Belgrade’s High Court announced Monday it had decided last month to accept an indictment prepared by prosecutors in early June over the deal allegedly arranged to gain sole ownership of a 7.5 acre (3.04 hectare) plot of land in Belgrade. Two others were also indicted.
Authorities have previously tried to assemble a drug case against Kosmajac, but have not managed to gather enough evidence.
Prosecutors say that in September 2010 Kosmajac got an employee of a company contracted to the country’s land registration authority to scrub the names of co-owners of the plot from the records, handing him exclusive control of the land.
The decision follows a failed earlier attempt by prosecutors last October to indict Kosmajac for the same alleged crime. That attempt was rejected by judges, who said prosecutors had failed to explain how the state had been harmed.

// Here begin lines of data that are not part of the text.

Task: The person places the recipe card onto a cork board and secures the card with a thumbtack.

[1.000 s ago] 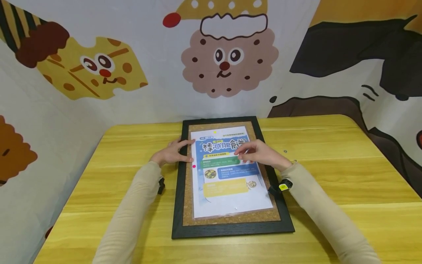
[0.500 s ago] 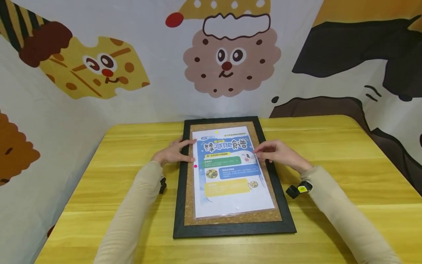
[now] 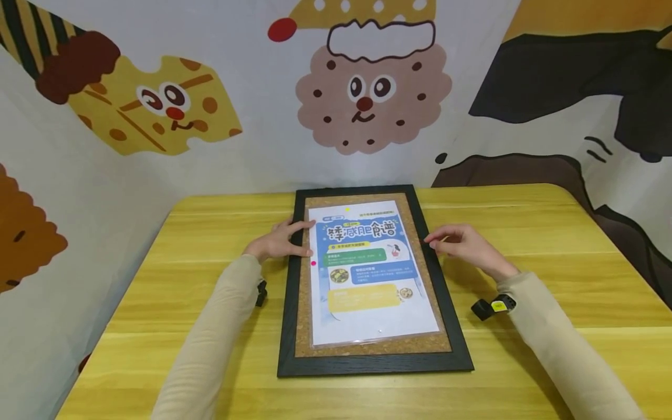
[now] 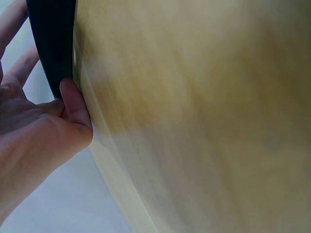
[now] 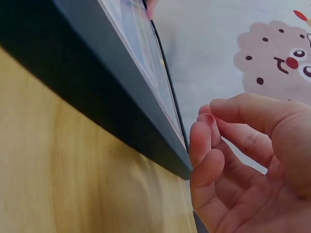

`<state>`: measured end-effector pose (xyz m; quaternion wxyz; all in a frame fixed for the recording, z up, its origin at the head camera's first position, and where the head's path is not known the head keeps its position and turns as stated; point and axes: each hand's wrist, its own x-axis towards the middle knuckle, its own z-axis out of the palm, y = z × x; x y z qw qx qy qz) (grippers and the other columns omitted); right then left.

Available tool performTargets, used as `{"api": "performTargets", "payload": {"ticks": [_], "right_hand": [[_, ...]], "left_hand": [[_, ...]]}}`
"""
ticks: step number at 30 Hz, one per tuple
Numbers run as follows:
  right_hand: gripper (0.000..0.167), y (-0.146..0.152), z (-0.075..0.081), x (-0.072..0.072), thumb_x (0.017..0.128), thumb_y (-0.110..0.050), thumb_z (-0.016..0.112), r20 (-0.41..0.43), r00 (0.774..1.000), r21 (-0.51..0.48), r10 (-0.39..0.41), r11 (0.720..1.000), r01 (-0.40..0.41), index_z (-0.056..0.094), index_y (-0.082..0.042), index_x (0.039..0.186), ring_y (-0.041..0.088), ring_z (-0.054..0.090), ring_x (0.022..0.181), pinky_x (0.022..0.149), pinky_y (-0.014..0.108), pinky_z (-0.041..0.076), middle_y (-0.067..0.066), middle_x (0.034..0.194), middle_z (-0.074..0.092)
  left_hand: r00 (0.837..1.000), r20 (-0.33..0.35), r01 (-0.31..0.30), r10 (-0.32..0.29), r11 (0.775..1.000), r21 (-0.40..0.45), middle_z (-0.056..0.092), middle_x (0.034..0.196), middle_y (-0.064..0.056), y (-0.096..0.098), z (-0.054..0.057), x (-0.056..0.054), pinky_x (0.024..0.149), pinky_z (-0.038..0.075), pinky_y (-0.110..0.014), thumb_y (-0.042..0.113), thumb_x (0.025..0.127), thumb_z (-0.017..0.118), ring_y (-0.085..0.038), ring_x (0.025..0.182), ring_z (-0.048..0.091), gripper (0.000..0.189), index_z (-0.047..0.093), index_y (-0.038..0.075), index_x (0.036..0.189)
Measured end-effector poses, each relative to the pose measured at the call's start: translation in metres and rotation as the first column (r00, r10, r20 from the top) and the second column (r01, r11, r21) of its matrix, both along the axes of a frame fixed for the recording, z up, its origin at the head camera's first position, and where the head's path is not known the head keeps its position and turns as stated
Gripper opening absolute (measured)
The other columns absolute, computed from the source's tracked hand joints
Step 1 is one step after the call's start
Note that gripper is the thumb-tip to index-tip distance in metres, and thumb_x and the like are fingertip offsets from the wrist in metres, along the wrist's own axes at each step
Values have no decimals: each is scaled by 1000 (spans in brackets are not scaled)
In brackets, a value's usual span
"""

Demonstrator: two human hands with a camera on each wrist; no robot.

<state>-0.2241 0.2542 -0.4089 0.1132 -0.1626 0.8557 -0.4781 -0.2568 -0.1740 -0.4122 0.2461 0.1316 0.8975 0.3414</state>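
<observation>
A black-framed cork board [image 3: 378, 366] lies flat on the table, bearing a clear-covered printed sheet [image 3: 346, 329]. One yellow pin [image 3: 347, 209] is at the sheet's top, a pink pin [image 3: 313, 263] at its left edge, and a small pale dot near its bottom. My left hand [image 3: 275, 242] rests over the frame's left side, thumb and forefinger spread, tips at the sheet's edge. In the left wrist view, its little finger lies against the black frame [image 4: 53, 43]. My right hand [image 3: 464, 248] hovers by the frame's right side, fingers loosely bent. In the right wrist view, nothing shows between its fingertips.
The yellow wood-grain table [image 3: 567, 251] extends to both sides of the board. Behind it hangs a white cloth [image 3: 262, 169] printed with cartoon foods. A black wrist strap with a yellow tag [image 3: 497, 305] is on my right wrist.
My right hand has moved right, from over the middle of the sheet to past the board's right edge. My left hand stays at the left side of the frame.
</observation>
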Motion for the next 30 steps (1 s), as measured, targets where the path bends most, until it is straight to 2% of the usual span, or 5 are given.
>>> {"api": "performTargets", "payload": {"ticks": [11,18,25,30], "right_hand": [[31,30,-1,7,97,-18,61,-3,995,20,-95,995,95,64,3,119,23,63,82,64,32,50,21,105,65],[30,48,-5,9,98,-19,60,-43,992,13,-115,993,116,64,4,117,22,63,80,63,32,52,21,102,66],[28,62,-8,11,96,-18,62,-89,987,36,-134,990,138,65,4,114,22,61,68,56,30,47,18,91,68],[28,72,-10,14,96,-17,62,-99,984,70,-149,985,156,65,4,114,21,60,65,54,31,48,18,95,68]], "left_hand": [[1000,2,-10,10,1000,15,-8,158,-22,0,0,0,107,10,-66,32,86,74,-44,142,-9,82,29,23,154],[1000,0,-10,10,1000,9,-7,157,-23,1,0,0,107,10,-66,32,87,74,-45,141,-9,82,29,22,154],[1000,-8,-4,4,1000,10,-7,157,-25,1,1,2,106,10,-67,32,87,74,-47,141,-8,82,29,20,154],[1000,-8,-5,5,1000,10,-7,157,-25,1,1,1,106,10,-67,32,86,74,-47,141,-8,82,29,20,154]]}}
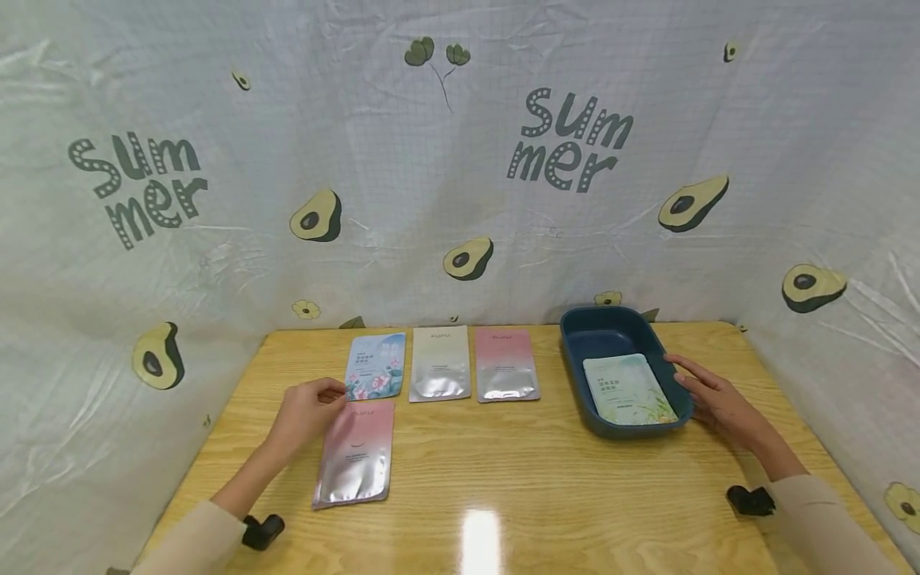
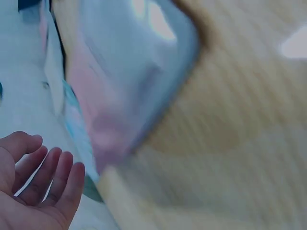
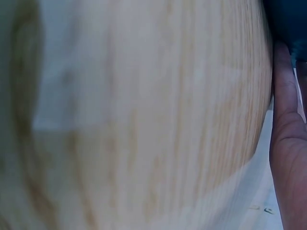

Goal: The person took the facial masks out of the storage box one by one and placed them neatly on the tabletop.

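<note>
My left hand [image 1: 307, 411] hovers at the lower left corner of a blue floral sachet [image 1: 375, 366], by the top of a pink and silver sachet [image 1: 355, 455]. In the left wrist view its fingers [image 2: 60, 187] are loosely bent, with nothing seen between them. My right hand [image 1: 726, 403] touches the right side of a dark blue plastic basket [image 1: 585, 399], its fingers fairly straight. A pale green sachet with a grass and flower print [image 1: 628, 390] lies in the basket's near part. From the right wrist, only part of the hand [image 3: 290, 143] shows beside the basket wall.
A cream and silver sachet [image 1: 440, 363] and another pink and silver sachet [image 1: 506, 365] lie in the back row, between the blue sachet and the basket. The wooden table [image 1: 503, 471] meets a white printed sheet [image 1: 402, 176] at the back and sides.
</note>
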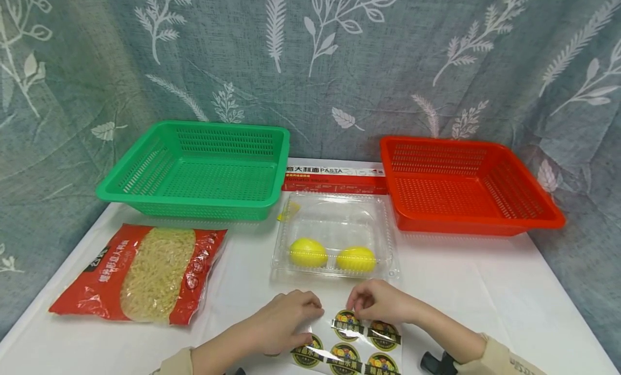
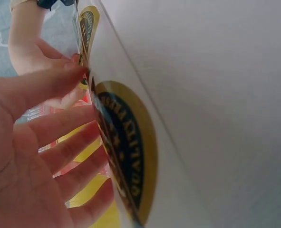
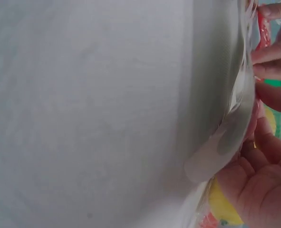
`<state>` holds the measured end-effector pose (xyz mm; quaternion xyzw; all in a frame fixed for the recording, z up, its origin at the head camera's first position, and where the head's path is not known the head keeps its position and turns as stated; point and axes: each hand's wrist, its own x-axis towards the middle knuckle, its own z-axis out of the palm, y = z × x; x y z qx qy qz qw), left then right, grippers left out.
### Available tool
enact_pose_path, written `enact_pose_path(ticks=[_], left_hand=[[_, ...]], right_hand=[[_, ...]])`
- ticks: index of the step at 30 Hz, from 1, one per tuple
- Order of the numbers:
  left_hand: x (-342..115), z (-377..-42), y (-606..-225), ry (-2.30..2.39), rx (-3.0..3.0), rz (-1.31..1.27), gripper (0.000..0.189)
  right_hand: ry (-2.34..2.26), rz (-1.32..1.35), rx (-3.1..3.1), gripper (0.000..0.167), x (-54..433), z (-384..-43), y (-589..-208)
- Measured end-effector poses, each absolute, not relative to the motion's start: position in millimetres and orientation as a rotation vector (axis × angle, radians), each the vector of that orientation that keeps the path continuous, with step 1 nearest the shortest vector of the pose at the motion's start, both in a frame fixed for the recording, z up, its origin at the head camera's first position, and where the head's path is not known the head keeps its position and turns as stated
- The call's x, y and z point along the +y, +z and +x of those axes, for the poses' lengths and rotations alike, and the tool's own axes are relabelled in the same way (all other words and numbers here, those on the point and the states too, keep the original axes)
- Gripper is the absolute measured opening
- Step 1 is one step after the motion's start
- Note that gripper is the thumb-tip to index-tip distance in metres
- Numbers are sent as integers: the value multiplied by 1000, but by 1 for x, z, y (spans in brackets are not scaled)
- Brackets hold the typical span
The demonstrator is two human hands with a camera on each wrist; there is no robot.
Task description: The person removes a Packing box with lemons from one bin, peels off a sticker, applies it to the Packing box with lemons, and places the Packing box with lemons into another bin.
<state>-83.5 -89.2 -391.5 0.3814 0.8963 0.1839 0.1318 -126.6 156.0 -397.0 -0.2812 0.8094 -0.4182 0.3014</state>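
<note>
A clear sheet of round black-and-gold fruit stickers [image 1: 345, 355] lies on the table near the front edge. My left hand [image 1: 283, 322] rests its fairly straight fingers on the left part of this sheet. My right hand [image 1: 383, 302] pinches at the upper edge of one round sticker [image 1: 347, 326], fingers curled and thumb tucked beneath. A pale curled flap [image 3: 221, 149] stands up beside the right fingers in the right wrist view. Just beyond the hands sits a closed clear plastic box [image 1: 335, 216] with two lemons [image 1: 308, 252] inside.
A green basket [image 1: 194, 207] stands at back left, a red basket [image 1: 477, 224] at back right. Between them lies a red pasta box [image 1: 335, 182]. A red bag of dry pasta [image 1: 155, 275] lies at the left on the white table [image 1: 446, 278]. A patterned curtain hangs behind.
</note>
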Motion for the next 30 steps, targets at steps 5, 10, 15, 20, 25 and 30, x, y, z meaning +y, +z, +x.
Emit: enact_pose_path(ticks=[5,10,15,20,25,30], left_hand=[[-90,-83,-390,460,2593,1136,45],[-90,-82,-389,412,2596,1129,46],[-90,-82,-389,390,2592,1112,50],[-88,-81,-391,386,2606,1082,49],[-83,-82,-390,386,2622,1040,46],[-80,-84,-386,373,2636,1031,47]], right_hand=[[-1128,-735,2127,10,157,-127,-396],[-1176,-711,2072,9,157,-126,-395],[-1207,-742,2021,11,158,-126,-393],[-1208,-757,1988,10,163,-127,-391],[-1222,-741,1949,9,165,-127,-387],[-1266,-723,1864,6,166,-127,-383]])
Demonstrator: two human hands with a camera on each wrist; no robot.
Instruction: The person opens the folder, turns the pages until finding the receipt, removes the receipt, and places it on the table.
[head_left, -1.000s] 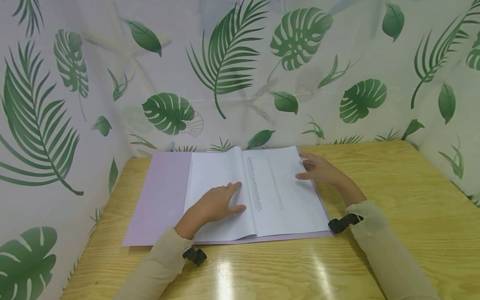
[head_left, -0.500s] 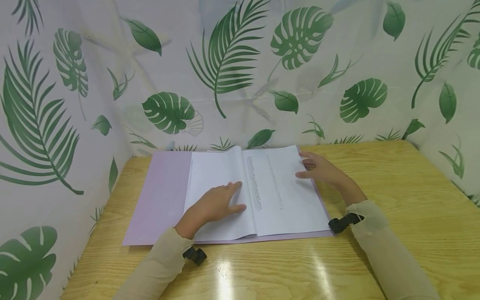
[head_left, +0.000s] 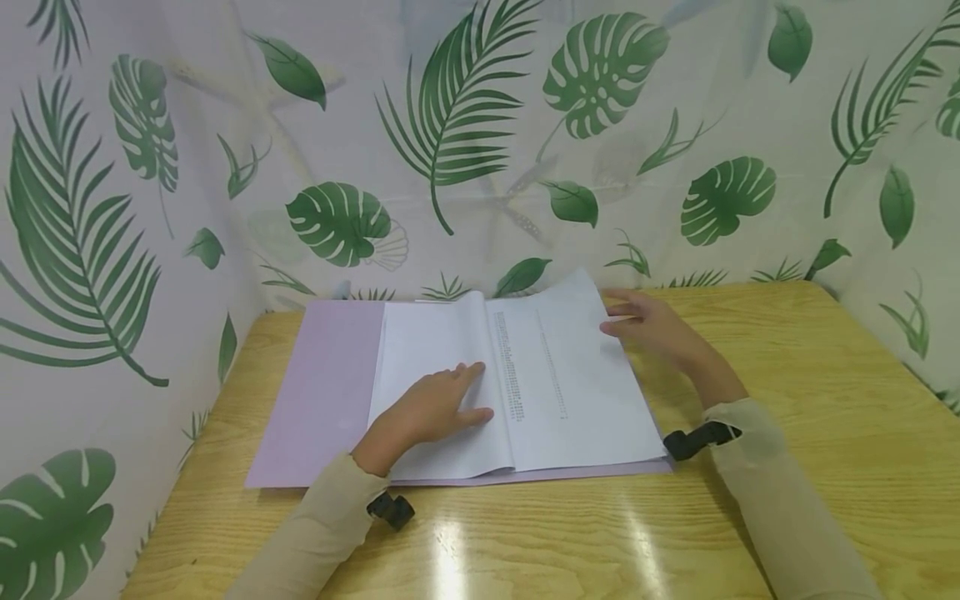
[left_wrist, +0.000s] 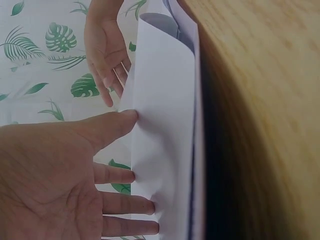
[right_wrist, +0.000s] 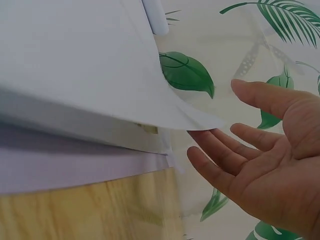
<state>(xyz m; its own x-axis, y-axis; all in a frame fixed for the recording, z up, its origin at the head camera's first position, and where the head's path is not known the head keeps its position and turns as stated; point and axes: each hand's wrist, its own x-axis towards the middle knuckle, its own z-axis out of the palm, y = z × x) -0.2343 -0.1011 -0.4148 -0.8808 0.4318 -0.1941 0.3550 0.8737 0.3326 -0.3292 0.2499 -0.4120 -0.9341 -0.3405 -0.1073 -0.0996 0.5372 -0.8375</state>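
While your left hand (head_left: 431,408) presses flat on the left page, fingers straight | open booklet (head_left: 465,392) lies mid-frame on the counter (head_left: 787,375) | your right hand (head_left: 652,327), fingers relaxed and spread, lifts the right page's (head_left: 570,375) far corner, upper centre.

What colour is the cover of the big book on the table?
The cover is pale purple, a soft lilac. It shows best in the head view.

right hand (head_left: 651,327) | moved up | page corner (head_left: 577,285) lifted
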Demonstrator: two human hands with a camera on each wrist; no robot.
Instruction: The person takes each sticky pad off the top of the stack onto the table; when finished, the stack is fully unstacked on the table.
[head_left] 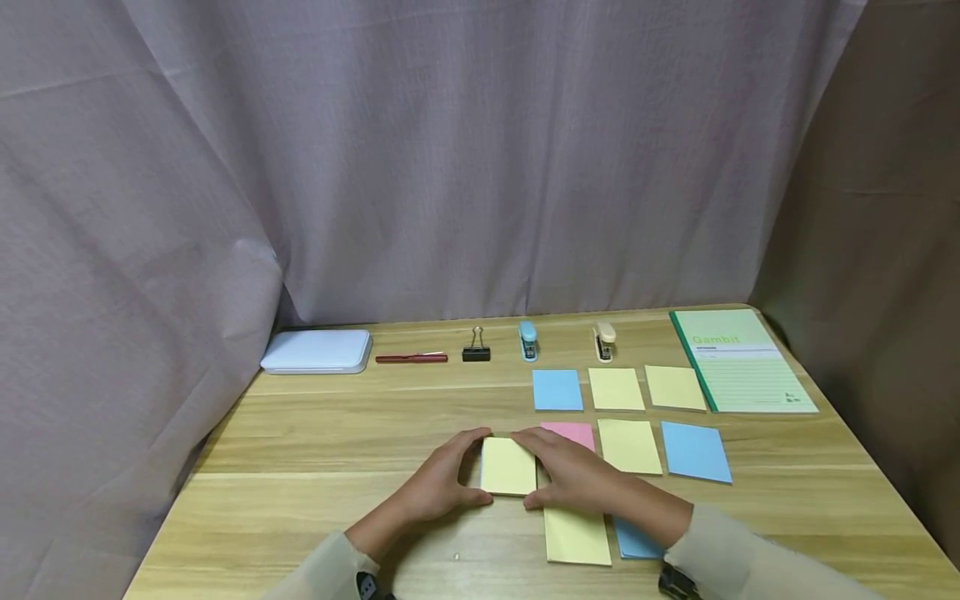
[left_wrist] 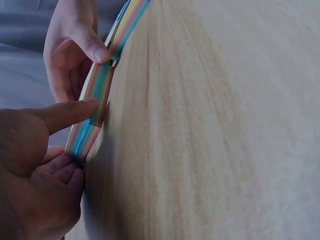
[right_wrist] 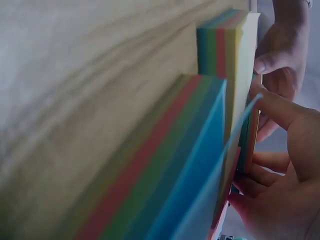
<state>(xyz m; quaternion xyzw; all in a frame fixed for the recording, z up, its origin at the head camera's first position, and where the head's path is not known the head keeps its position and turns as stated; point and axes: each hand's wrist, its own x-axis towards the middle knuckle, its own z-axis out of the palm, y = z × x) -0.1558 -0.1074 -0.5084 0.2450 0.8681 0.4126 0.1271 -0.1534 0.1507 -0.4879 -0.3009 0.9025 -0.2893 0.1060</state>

Kosmajac’s lawyer, Djordje Simic, has said he will file a complaint against the decision, Serbian OCCRP partner the Crime and Corruption Reporting Network (KRIK) reported.
Kosmajac came to prominence in June 2014, when Vucic used a press conference to label him a major drug dealer with contacts in law enforcement.
“Everyone fears him and keeps quiet. People from the police and people from other agencies have contact with him,” Vucic said.
Shortly after Vucic's statement, Kosmajac left Serbia. The interior ministry also formed a working group to investigate the allegations against him. Kosmajac soon returned, only to be arrested in November of that year and detained for three months before being released on bail.
In May this year, he was indicted on a separate charge of tax evasion but a court found that the amount was not enough to qualify as a criminal offence, KRIK reported.
Authorities have previously alleged Kosmajac was the main drug supplier to two notorious Serbian crime figures: Ljubisa Buha Cume, former leader of the Surcin Clan; and Dusan Spasojevic, former head of the Zemun Clan.
He also reportedly had an indirect connection with Balkan 'Cocaine King' Darko Saric. Both men had at different times declared their permanent place of residence as the same apartment in Bratislava, Slovakia.
Police footage showed that at the time of his arrest, Kosmajac had the half-opened book “Saric – How the Balkan Cocaine Cartel Conquered Europe”, by KRIK chief editor Stevan Dojcinovic, sitting on his bedside table.